Subject: Re: [OMPI users] Problem with qlogic cards InfiniPath_QLE7240and AlltoAll call
From: Jeff Squyres (jsquyres_at_[hidden])
Date: 2009-06-27 07:39:30


For the web archives, the user posted a similar question on the
OpenFabrics list and had their question answered by someone from QLogic.
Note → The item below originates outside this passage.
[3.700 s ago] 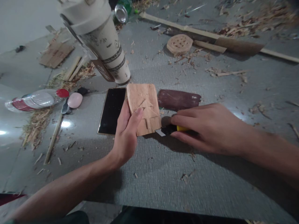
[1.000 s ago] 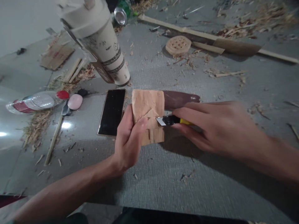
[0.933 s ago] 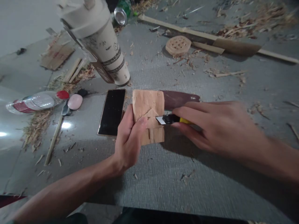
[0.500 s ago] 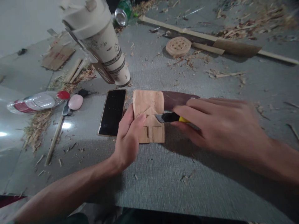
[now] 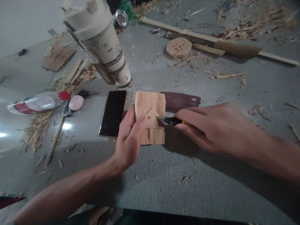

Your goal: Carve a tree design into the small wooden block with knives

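A small carved wooden block point(image 5: 151, 101) with a raised arrow-like shape is gripped along its left side by my left hand point(image 5: 128, 142), thumb pressed on its face. My right hand point(image 5: 211, 128) is closed around a utility knife point(image 5: 172, 121) with a black and yellow body. Its blade meets the right side of the carving, near the arrow's head. Most of the knife's handle is hidden inside my fingers. Behind the block, to the right, lies a dark brown flat strip point(image 5: 180, 101).
Left of the block is a phone point(image 5: 112, 113), with a tall tumbler point(image 5: 103, 47) behind it. A plastic bottle point(image 5: 42, 102) lies at the left. Farther back are a round carved wooden piece point(image 5: 179, 47), a long stick point(image 5: 178, 29), a green can point(image 5: 123, 14) and scattered shavings.
The block has shifted slightly to the right and tilted a little. My right hand and the knife have moved slightly right and down, showing more of the brown strip.
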Action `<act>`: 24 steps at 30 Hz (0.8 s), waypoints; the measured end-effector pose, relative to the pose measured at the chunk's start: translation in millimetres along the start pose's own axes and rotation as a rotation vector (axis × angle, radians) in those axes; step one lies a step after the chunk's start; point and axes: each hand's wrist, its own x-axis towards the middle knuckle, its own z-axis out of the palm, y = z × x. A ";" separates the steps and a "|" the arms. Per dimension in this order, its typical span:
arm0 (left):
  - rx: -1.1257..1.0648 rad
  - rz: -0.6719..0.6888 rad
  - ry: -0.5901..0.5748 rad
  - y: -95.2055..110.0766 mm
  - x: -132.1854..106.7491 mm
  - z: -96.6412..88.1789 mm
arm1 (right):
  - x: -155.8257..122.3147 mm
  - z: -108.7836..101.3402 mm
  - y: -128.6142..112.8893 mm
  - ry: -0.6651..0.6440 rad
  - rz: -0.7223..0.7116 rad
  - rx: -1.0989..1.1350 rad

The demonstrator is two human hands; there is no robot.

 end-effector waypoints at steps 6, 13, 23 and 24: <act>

On Jun 26, 2009, at 9:46 PM, Nifty Tom Mitchell wrote:

> On Thu, Jun 25, 2009 at 10:29:39AM -0700, D'Auria, Raffaella wrote:
> >
> > Dear All,
> > I have been encountering a fatal type "error polling LP CQ with
> status
> > RETRY EXCEEDED ERROR status number 12" whenever I try to run a
> simple
> > MPI code (see below) that performs an AlltoAll call.
> > We are running the OpenMPI 1.3.2 stack on top of the OFED 1.4.1
> stack.
> > Our cluster is composed of mostly Mellanox HCAs (MT_03B0140001)
> and
> > some Qlogic (InfiniPath_QLE724) cards.
> > The problem manifests itself as soon as the size of the vector,
> which
> > components are being swapped between processes with the all to
> all
> > call, is equal or larger than 68MB.
> > Please note that I have this problem only when at least one of
> the
> > computational nodes in the host list of mpiexec is a node with
> the
> > qlogic card InfiniPath_QLE724.
>
> Look at btl flags....
> It is possible that the InfiniPath_QLE7240 fast transport path for
> MPI is not
> connecting to the Mellanox HCA. The default fast path for cards
> like the QLE7240 use the PSM library that Mellanox does not know
> about.
>
> The mpirun man page hints at this but does not divulge what btl is
> and how to expore the modular component archecture (MCA).
>
>
> --
> T o m M i t c h e l l
> Found me a new hat, now what?
>
> _______________________________________________
> users mailing list
> users_at_[hidden]
> http://www.open-mpi.org/mailman/listinfo.cgi/users
>

-- 
Jeff Squyres
Cisco Systems